**SUPPLIED MATERIAL:**
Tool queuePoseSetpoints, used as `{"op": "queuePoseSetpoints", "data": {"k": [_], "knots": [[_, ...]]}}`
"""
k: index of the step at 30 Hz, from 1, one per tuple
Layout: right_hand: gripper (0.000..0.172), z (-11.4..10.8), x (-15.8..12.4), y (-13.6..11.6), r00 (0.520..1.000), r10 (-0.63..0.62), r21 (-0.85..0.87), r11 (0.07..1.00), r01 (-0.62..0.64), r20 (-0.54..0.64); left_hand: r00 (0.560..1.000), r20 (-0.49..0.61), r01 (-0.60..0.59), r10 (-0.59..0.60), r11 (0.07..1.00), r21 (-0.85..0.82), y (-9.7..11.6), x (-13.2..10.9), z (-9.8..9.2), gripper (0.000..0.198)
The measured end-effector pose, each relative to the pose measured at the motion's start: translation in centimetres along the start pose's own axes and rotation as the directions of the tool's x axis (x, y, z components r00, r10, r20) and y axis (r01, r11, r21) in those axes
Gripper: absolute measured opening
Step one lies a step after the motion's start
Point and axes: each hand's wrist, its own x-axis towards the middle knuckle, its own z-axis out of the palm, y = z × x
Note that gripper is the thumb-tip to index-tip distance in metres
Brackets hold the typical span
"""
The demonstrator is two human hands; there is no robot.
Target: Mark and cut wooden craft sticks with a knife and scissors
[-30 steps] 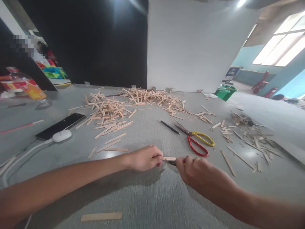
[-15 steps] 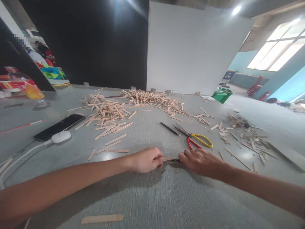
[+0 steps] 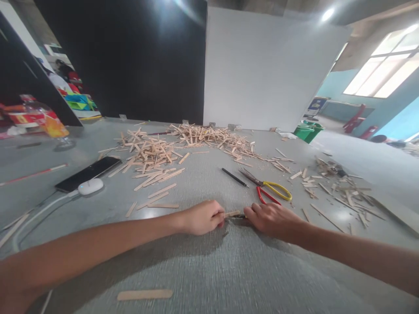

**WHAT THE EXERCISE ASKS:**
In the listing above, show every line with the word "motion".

**ANSWER SECTION:**
The measured end-effector pose, each relative to the pose measured at the motion's start: translation in centimetres along the start pose's own axes and rotation as the directions of the tool's x axis (x, y, z components r00, r10, r20) and y axis (r01, r11, r21) in those axes
Step one lies a step after the motion's start

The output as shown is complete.